Work to complete >> Give the lines below again, exactly as they stand, and leave out the images.

-- -- --

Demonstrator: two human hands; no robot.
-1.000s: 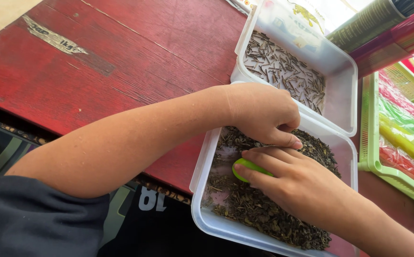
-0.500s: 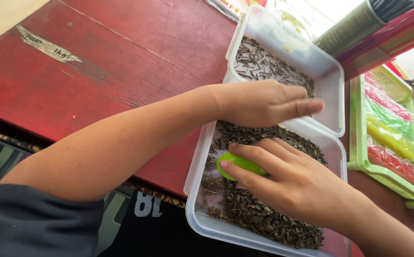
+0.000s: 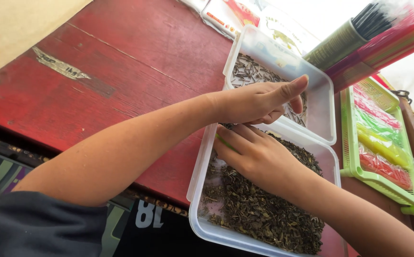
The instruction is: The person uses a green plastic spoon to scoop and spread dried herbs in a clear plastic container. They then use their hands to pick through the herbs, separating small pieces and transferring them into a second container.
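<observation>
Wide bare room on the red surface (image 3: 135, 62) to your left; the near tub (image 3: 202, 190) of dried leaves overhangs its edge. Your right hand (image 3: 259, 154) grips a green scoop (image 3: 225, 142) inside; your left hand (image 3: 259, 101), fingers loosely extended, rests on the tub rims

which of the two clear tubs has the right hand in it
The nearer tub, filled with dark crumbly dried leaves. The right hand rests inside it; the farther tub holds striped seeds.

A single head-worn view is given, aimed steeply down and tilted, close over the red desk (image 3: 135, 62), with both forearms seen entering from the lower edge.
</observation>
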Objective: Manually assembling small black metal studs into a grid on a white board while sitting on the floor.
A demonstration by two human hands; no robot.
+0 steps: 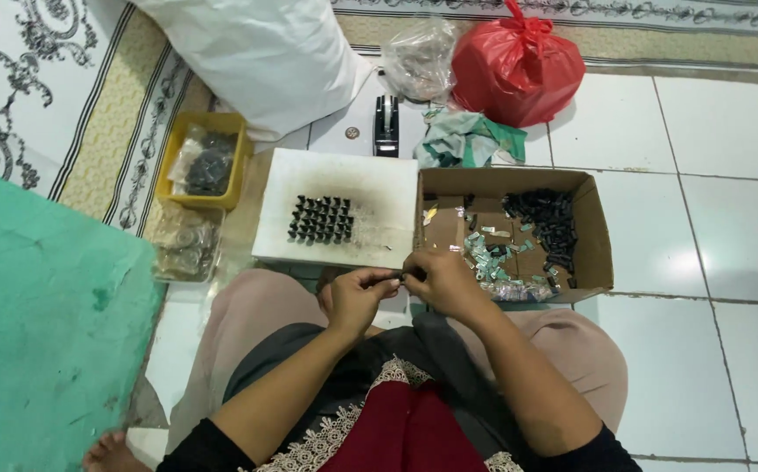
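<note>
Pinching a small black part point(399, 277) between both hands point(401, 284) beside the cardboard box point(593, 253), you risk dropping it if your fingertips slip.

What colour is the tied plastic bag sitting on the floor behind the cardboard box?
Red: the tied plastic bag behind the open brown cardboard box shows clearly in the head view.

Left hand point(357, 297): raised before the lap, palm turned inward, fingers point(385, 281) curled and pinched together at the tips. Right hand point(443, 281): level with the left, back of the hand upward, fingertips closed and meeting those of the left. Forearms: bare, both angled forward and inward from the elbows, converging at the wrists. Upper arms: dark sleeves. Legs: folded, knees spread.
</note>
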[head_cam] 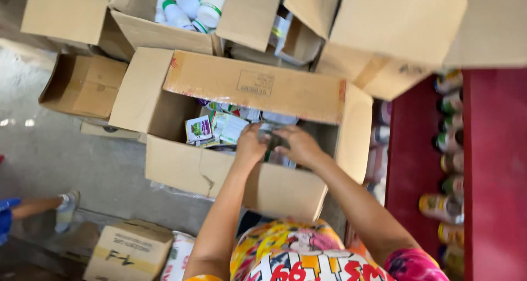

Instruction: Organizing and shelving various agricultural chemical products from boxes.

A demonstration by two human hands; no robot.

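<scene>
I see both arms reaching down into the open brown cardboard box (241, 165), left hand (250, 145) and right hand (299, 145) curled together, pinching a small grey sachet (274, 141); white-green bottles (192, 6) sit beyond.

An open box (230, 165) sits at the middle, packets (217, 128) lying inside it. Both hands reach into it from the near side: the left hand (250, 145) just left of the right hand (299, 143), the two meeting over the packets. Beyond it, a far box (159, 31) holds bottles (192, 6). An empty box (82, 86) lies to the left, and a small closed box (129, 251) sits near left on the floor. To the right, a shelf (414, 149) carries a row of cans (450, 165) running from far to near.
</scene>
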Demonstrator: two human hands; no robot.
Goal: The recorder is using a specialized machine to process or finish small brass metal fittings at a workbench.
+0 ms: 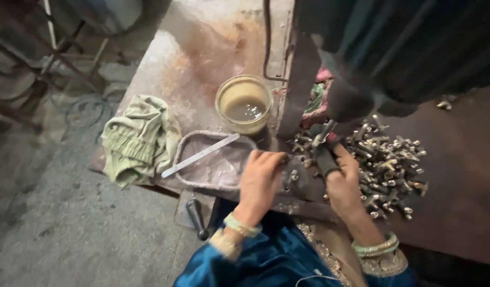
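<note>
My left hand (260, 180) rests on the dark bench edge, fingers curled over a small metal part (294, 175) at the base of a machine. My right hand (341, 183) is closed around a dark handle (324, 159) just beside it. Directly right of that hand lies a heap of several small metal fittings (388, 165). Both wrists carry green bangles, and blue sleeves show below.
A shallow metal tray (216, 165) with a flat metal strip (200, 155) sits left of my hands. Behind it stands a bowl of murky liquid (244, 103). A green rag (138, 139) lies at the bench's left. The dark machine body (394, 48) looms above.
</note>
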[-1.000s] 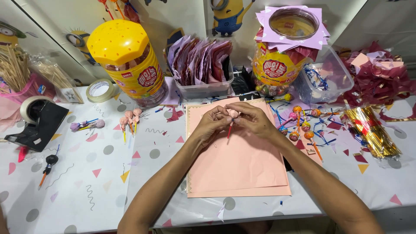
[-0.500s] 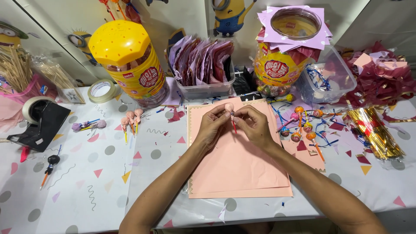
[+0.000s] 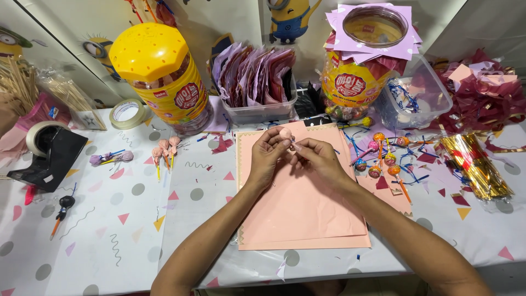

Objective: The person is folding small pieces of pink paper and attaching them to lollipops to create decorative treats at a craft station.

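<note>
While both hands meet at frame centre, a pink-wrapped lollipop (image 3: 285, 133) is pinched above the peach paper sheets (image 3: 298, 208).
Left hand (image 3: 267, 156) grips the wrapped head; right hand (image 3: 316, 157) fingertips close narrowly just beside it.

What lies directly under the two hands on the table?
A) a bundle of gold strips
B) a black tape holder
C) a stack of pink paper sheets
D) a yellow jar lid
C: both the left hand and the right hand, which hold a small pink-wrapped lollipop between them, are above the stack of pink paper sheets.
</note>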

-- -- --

Response below >>
Demonstrator: two human hands; no robot.
-1.000s: 
-0.500s: 
+0.000s: 
The instruction is: The person uses a green plastic spoon to scoop and spread dried herbs in a clear plastic container. They then use their hands to pick through the herbs, separating small pieces and transferring them into a second container.
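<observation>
Wide bare room on the red surface (image 3: 135, 62) to your left; the near tub (image 3: 202, 190) of dried leaves overhangs its edge. Your right hand (image 3: 259, 154) grips a green scoop (image 3: 225, 142) inside; your left hand (image 3: 259, 101), fingers loosely extended, rests on the tub rims

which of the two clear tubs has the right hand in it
The nearer tub, filled with dark crumbly dried leaves. The right hand rests inside it; the farther tub holds striped seeds.

A single head-worn view is given, aimed steeply down and tilted, close over the red desk (image 3: 135, 62), with both forearms seen entering from the lower edge.
</observation>
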Objective: Manually assembling small black metal studs into a grid on a white board while sitting on the floor.
A demonstration by two human hands; no robot.
+0 steps: 
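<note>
Pinching a small black part point(399, 277) between both hands point(401, 284) beside the cardboard box point(593, 253), you risk dropping it if your fingertips slip.

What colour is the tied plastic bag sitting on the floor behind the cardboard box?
Red: the tied plastic bag behind the open brown cardboard box shows clearly in the head view.

Left hand point(357, 297): raised before the lap, palm turned inward, fingers point(385, 281) curled and pinched together at the tips. Right hand point(443, 281): level with the left, back of the hand upward, fingertips closed and meeting those of the left. Forearms: bare, both angled forward and inward from the elbows, converging at the wrists. Upper arms: dark sleeves. Legs: folded, knees spread.
</note>
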[head_cam] 

Instruction: Organizing and shelving various agricultural chemical products from boxes.

A demonstration by two human hands; no robot.

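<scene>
I see both arms reaching down into the open brown cardboard box (241, 165), left hand (250, 145) and right hand (299, 145) curled together, pinching a small grey sachet (274, 141); white-green bottles (192, 6) sit beyond.

An open box (230, 165) sits at the middle, packets (217, 128) lying inside it. Both hands reach into it from the near side: the left hand (250, 145) just left of the right hand (299, 143), the two meeting over the packets. Beyond it, a far box (159, 31) holds bottles (192, 6). An empty box (82, 86) lies to the left, and a small closed box (129, 251) sits near left on the floor. To the right, a shelf (414, 149) carries a row of cans (450, 165) running from far to near.
</scene>
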Demonstrator: two human hands; no robot.
Goal: The recorder is using a specialized machine to process or finish small brass metal fittings at a workbench.
+0 ms: 
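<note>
My left hand (260, 180) rests on the dark bench edge, fingers curled over a small metal part (294, 175) at the base of a machine. My right hand (341, 183) is closed around a dark handle (324, 159) just beside it. Directly right of that hand lies a heap of several small metal fittings (388, 165). Both wrists carry green bangles, and blue sleeves show below.
A shallow metal tray (216, 165) with a flat metal strip (200, 155) sits left of my hands. Behind it stands a bowl of murky liquid (244, 103). A green rag (138, 139) lies at the bench's left. The dark machine body (394, 48) looms above.
</note>
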[-1.000s] 
[-0.500s] 
[+0.000s] 

Objective: The person is folding small pieces of pink paper and attaching them to lollipops to create decorative treats at a craft station.

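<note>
While both hands meet at frame centre, a pink-wrapped lollipop (image 3: 285, 133) is pinched above the peach paper sheets (image 3: 298, 208).
Left hand (image 3: 267, 156) grips the wrapped head; right hand (image 3: 316, 157) fingertips close narrowly just beside it.

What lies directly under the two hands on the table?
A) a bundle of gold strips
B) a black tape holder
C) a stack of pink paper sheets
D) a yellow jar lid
C: both the left hand and the right hand, which hold a small pink-wrapped lollipop between them, are above the stack of pink paper sheets.
</note>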

This is the complete answer to the exercise.